» EXERCISE:
Pictures excluded, reproduce exactly the lines below from the one with "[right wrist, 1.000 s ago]" through the one with "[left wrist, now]", both included.

» EXERCISE INPUTS:
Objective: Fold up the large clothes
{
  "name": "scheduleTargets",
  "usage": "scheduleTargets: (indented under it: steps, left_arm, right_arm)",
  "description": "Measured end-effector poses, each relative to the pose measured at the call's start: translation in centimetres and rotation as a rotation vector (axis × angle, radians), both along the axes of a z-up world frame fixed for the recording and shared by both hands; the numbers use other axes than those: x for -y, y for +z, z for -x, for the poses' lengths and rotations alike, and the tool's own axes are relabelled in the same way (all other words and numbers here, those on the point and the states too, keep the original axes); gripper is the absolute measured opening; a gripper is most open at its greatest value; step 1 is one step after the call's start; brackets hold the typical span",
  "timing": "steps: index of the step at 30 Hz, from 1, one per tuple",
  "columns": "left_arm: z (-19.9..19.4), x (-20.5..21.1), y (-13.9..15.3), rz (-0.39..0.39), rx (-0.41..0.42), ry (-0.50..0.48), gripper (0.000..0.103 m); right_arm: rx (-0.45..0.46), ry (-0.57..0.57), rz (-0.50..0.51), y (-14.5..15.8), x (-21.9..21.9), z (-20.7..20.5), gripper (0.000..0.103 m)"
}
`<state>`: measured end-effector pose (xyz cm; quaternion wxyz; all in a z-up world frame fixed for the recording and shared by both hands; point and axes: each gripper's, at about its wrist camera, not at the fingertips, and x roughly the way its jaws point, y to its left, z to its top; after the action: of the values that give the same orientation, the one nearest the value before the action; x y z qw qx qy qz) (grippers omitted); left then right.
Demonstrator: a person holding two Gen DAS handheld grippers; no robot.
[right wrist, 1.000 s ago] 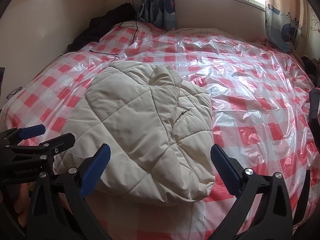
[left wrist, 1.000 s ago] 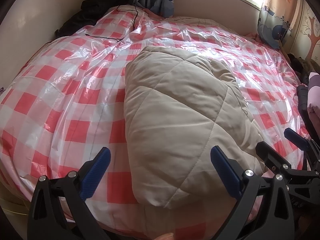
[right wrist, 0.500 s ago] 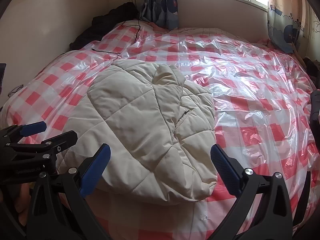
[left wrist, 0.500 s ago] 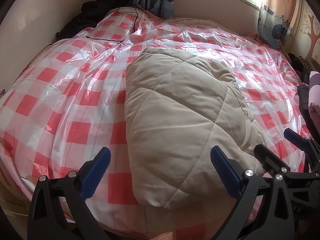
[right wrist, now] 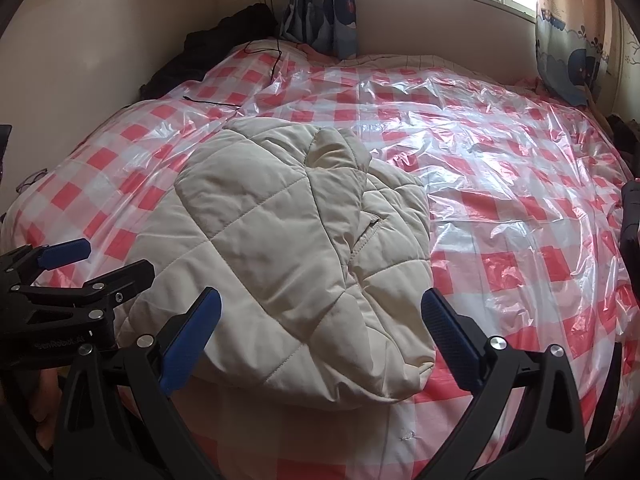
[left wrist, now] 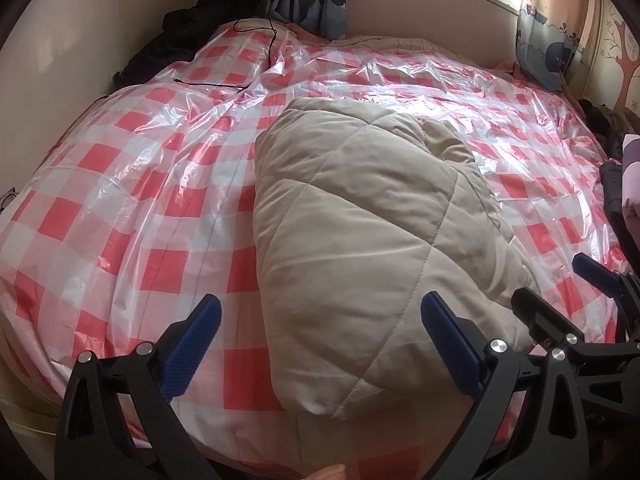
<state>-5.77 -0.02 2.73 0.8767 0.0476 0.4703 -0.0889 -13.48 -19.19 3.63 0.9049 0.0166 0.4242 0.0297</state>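
A beige quilted jacket (left wrist: 360,236) lies folded into a compact bundle on the bed, near its front edge; it also shows in the right wrist view (right wrist: 288,252). My left gripper (left wrist: 320,340) is open and empty, held above the bundle's near left part. My right gripper (right wrist: 320,340) is open and empty, held above the bundle's near right part. Each gripper appears in the other's view: the right one at the right edge (left wrist: 568,300), the left one at the left edge (right wrist: 80,272). Neither touches the jacket.
The bed is covered by a red-and-white checked sheet under clear plastic (right wrist: 500,184). Dark clothes (left wrist: 200,36) are piled at the far left corner by the wall, with a black cable (left wrist: 264,40) trailing onto the bed. More clothes (left wrist: 624,184) lie at the right edge.
Both grippers have drawn back and up slightly from the jacket. The jacket has not moved. Both stay open.
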Motion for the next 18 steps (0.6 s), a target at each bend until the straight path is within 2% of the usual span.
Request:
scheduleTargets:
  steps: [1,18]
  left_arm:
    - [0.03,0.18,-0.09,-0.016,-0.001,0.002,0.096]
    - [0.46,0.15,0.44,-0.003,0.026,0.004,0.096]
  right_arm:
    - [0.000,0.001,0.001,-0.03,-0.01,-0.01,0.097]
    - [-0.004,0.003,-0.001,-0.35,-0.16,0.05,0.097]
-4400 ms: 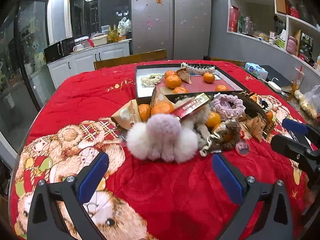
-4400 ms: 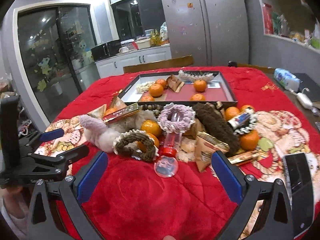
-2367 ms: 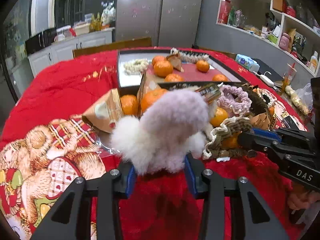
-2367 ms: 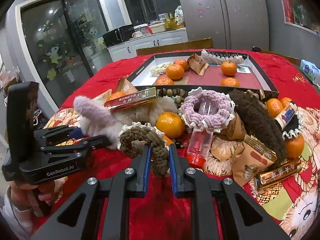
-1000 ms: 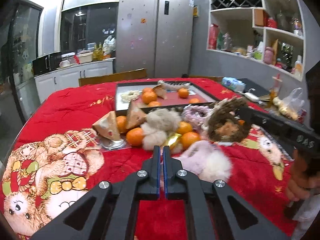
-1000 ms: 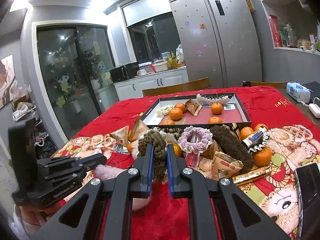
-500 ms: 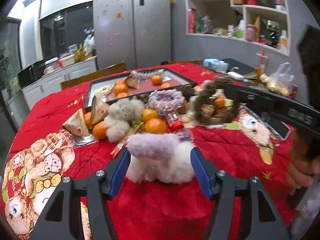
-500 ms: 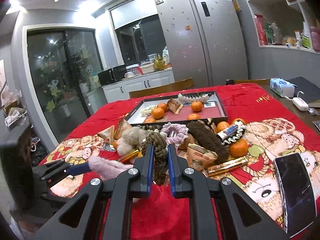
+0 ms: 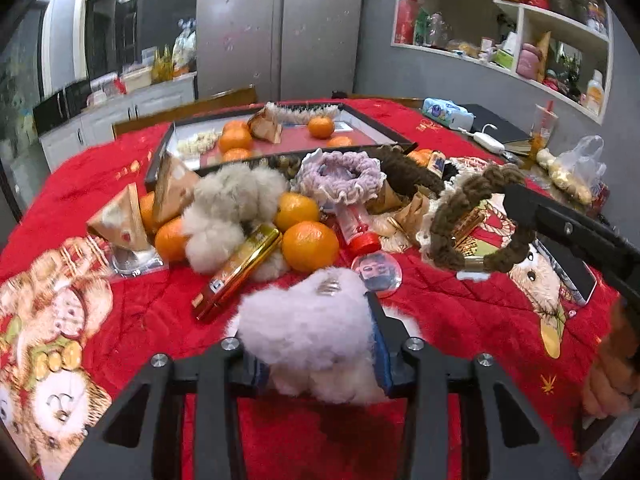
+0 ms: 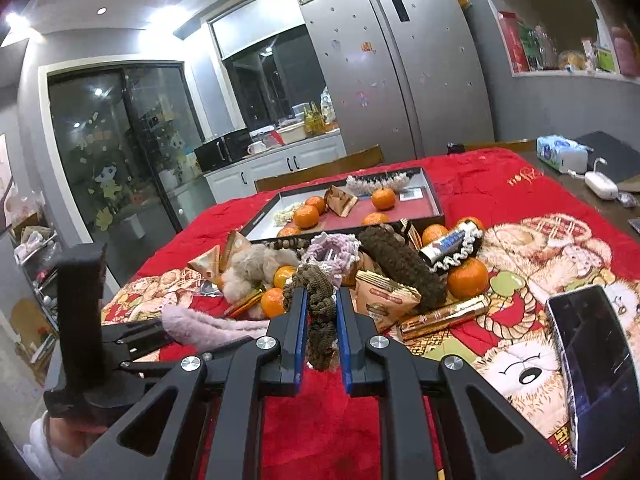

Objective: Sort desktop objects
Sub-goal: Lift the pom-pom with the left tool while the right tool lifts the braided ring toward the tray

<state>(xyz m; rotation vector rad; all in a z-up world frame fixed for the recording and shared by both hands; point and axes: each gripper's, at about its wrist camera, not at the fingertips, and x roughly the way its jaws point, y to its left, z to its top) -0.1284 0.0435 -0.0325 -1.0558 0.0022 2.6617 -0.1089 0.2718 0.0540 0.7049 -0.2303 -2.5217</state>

» WRITTEN SOLUTION:
[right wrist, 1.000 s ago] 
[left wrist, 1.000 s ago] 
[right wrist, 0.500 s ago] 
[left wrist, 0.500 s ago] 
[right wrist, now] 
[left wrist, now] 

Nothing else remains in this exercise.